Benchmarking

SwarmLLM ships with a built-in bench command and a set of reproducible recipes under docs/plans/benchmarks/. This chapter covers both.

Quick: swarmllm bench

The bench subcommand runs a real /v1/chat/completions workload against a daemon and reports latency + throughput.

./swarmllm bench \
    --max-tokens 100 \
    --iterations 5 \
    --concurrency 1 \
    --stream \
    --model-id tinyllama-1.1b-chat-v1.0.q4-k-m \
    --json

Key flags:

  • --max-tokens — tokens to generate per request (default 100)
  • --iterations — sequential iterations per concurrency level (default 5)
  • --concurrency — concurrent requests for throughput tests (default 1)
  • --stream — use streaming chat completions and report TTFT (time-to-first-token) per request.

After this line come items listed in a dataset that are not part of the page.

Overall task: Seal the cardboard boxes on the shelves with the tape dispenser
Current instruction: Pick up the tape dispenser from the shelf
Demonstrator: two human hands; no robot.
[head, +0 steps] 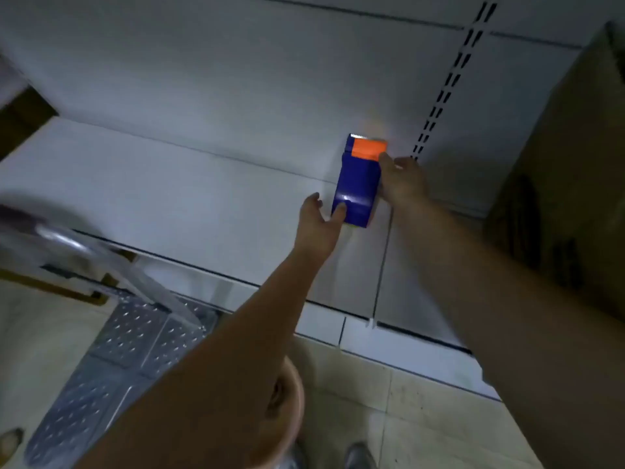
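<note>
Dispenser: blue-and-orange tape dispenser [359, 182] lies on white shelf [169, 184], between both hands
Left hand [319, 225]: fingers touching its near end, relaxed
Right hand [402, 182]: gripping its right side
Surroundings: cardboard box [568, 170] at right, metal stepladder [128, 333] below left

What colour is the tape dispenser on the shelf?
The tape dispenser is dark blue with an orange far end, seen in the head view.

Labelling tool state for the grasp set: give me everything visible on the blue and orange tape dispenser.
The blue plastic tape dispenser with an orange end block lies flat on the white metal shelf, long axis pointing toward the shelf's back panel. A toothed metal cutter edge shows at the far, orange end. The glossy blue body catches a highlight. The left hand touches its near end; the right hand holds its right side, thumb on the orange part.
</note>
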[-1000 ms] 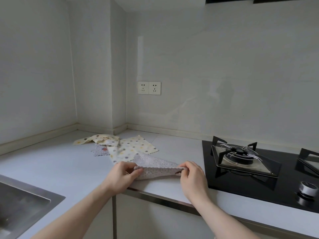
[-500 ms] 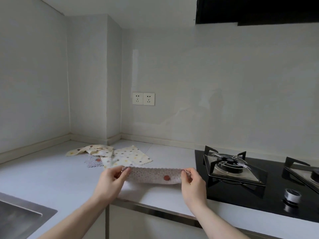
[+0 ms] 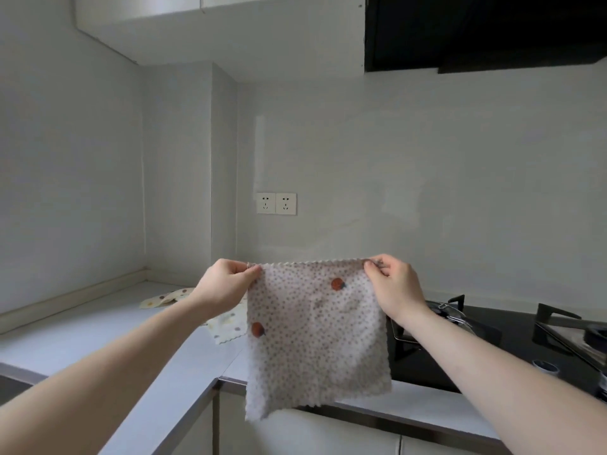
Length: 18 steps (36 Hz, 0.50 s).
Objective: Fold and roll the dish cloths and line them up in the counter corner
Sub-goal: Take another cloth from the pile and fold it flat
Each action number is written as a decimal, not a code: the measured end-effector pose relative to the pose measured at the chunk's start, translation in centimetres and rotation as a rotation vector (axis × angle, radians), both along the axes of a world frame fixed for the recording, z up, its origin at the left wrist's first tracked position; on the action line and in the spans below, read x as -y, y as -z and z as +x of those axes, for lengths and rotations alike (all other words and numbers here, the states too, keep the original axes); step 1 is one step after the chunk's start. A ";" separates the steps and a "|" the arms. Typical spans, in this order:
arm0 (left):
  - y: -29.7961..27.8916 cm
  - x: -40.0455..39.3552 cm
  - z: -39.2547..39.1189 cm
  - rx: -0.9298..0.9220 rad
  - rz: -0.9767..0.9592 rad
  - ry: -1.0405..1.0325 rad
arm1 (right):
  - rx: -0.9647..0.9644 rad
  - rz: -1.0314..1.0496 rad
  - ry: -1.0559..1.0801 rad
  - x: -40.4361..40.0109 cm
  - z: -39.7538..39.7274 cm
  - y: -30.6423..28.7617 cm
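1. Closest to the viewer, two bare forearms reach forward and upward from the bottom corners, one from the left and one from the right.
2. Between them, a pale dotted dish cloth hangs flat and unfolded in the air above the near edge of the counter. It carries many small brownish dots and two larger orange-red marks, and its edges are scalloped. Its bottom edge hangs down past the counter's front edge.
3. At the cloth's top left corner, the left hand pinches the fabric between thumb and curled fingers.
4. At the top right corner, the right hand pinches the fabric the same way, so the top edge runs taut and level between the two hands.
5. Just right of the cloth, a black gas hob sits set into the counter, with metal pan supports and a round knob near its front.
6. Farther back on the left, cream spotted cloths lie loosely spread on the counter near the corner, partly hidden behind the left hand and the hanging cloth.
7. On the far wall, a double white power socket is mounted above the counter.
8. Highest up, white cabinets hang on the left and a black extractor hood on the right.
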State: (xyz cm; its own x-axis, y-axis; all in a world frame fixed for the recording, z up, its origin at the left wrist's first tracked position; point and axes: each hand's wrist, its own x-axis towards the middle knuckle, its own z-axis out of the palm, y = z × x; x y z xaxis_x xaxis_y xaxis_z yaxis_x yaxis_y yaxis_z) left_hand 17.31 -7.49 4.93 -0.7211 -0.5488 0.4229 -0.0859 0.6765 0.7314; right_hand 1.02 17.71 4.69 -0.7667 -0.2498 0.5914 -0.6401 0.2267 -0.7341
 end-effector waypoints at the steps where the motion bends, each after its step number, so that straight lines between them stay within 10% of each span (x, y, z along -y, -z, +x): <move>1: 0.2 -0.1 0.0 0.045 0.012 0.004 | 0.017 0.043 0.009 -0.2 -0.1 0.1; 7: 0.2 -1.1 -0.6 0.157 0.055 0.009 | 0.120 0.276 0.069 -0.5 -1.3 1.2; 18: -2.4 -1.7 -2.7 -0.165 -0.028 0.015 | -0.048 0.017 0.118 -0.4 -2.0 -0.9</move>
State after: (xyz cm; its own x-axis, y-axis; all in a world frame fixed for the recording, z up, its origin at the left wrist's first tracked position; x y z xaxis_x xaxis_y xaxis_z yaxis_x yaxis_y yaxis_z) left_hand 14.56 -5.82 7.30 -0.6489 -0.5246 0.5511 0.0439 0.6972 0.7155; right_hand -0.97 18.10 5.57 -0.7626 -0.1698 0.6242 -0.6422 0.3144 -0.6990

TTFT is the signal that captures the batched-prefill and cross-node-fetch wins; non-streaming bench rolls prefill + decode into one total time and hides the difference.
  • --prompt — custom prompt; default is a short prompt about relativity that won't stress prefix caching. Pass a longer prompt (≥500 tokens) to exercise prefix cache paths.
  • --model-id — target a specific model when several are registered; otherwise uses the first one from /v1/models.
  • --json — machine-readable output

The bench reads the API key from the daemon's data dir, so run it with the same SWARMLLM_NODE_DATA_DIR or -d as the daemon.

Single-node baselines

Reference numbers on an AMD Ryzen 7 5800H + RTX 3070 Laptop 8 GB VRAM (WSL2, release build):

ModelParamsQuantGPUCPU
TinyLlama 1.1B Chat1.1BQ4_K_M27.2 tok/s4.2 tok/s
Gemma-2 2B IT2.5BQ4_K_M20.6 tok/s3.5 tok/s
Phi-3.5 Mini3.8BQ4_K_M46.4 tok/s1.8 tok/s
Qwen2.5-Coder 7B7.6BQ4_K_M29.0 tok/s2.4 tok/s

Single-node numbers are largely about your hardware. The interesting benchmarks are distributed.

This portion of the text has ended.